* ABOUT THIS EXERCISE: Nothing but the lines from the one containing "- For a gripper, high" through the one containing "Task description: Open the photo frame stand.", both included, should be given again, each exactly as written below.

———

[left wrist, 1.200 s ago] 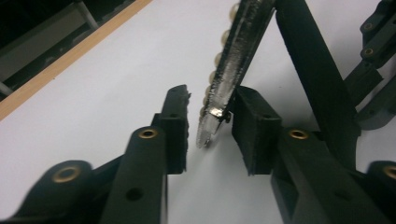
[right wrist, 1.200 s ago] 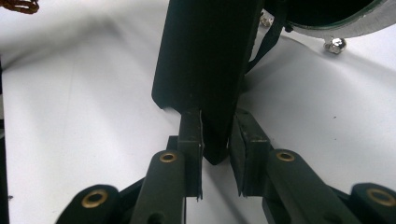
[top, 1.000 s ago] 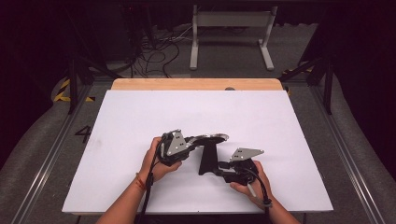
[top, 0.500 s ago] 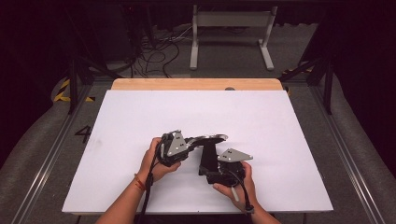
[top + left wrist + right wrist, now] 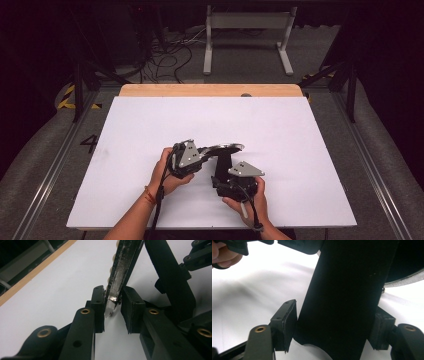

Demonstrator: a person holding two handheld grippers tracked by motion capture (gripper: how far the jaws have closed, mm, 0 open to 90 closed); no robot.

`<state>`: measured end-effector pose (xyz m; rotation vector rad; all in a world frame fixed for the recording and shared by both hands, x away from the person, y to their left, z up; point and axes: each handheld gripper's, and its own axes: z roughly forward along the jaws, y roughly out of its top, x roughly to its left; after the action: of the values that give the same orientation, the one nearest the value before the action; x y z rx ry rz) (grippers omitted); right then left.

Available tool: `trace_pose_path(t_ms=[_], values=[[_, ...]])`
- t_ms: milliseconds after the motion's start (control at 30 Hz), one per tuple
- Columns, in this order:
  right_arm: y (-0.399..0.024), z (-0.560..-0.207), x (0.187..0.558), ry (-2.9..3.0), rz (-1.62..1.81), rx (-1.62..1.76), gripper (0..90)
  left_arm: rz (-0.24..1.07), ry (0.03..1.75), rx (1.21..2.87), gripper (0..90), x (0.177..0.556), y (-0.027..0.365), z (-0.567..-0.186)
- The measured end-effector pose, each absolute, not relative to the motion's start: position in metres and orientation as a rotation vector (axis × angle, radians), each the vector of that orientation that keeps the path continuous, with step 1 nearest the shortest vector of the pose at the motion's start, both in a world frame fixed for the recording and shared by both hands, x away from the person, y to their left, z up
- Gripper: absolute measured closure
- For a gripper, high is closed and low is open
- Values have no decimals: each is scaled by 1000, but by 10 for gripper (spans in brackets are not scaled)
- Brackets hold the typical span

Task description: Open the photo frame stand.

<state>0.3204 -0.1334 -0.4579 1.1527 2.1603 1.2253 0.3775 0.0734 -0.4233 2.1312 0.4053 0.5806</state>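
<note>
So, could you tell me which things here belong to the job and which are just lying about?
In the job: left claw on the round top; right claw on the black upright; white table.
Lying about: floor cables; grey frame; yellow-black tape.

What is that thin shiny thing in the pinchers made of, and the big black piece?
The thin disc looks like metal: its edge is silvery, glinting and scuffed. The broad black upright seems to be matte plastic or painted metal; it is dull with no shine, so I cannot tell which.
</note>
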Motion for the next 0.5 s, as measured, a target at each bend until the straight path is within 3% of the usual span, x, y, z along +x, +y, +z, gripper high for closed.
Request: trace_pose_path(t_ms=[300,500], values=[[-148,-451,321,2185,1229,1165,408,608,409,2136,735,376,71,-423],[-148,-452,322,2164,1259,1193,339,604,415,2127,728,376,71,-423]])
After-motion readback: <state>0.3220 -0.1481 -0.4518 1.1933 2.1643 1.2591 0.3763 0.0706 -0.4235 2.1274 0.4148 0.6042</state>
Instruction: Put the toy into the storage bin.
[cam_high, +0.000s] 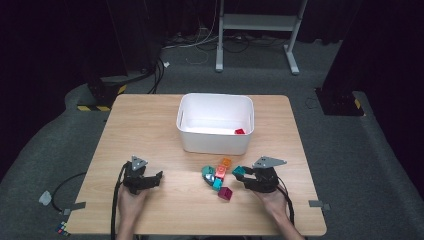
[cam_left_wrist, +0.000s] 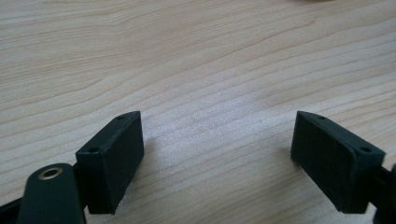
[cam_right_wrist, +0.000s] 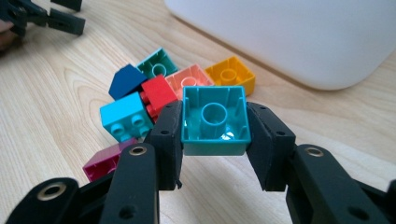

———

* PROBLEM SOLUTION:
- For a gripper, high is closed and low is open
- Values have no decimals: each is scaled by 1000, but by 10 for gripper (spans in brackets are not scaled)
- Brackets hold the typical span

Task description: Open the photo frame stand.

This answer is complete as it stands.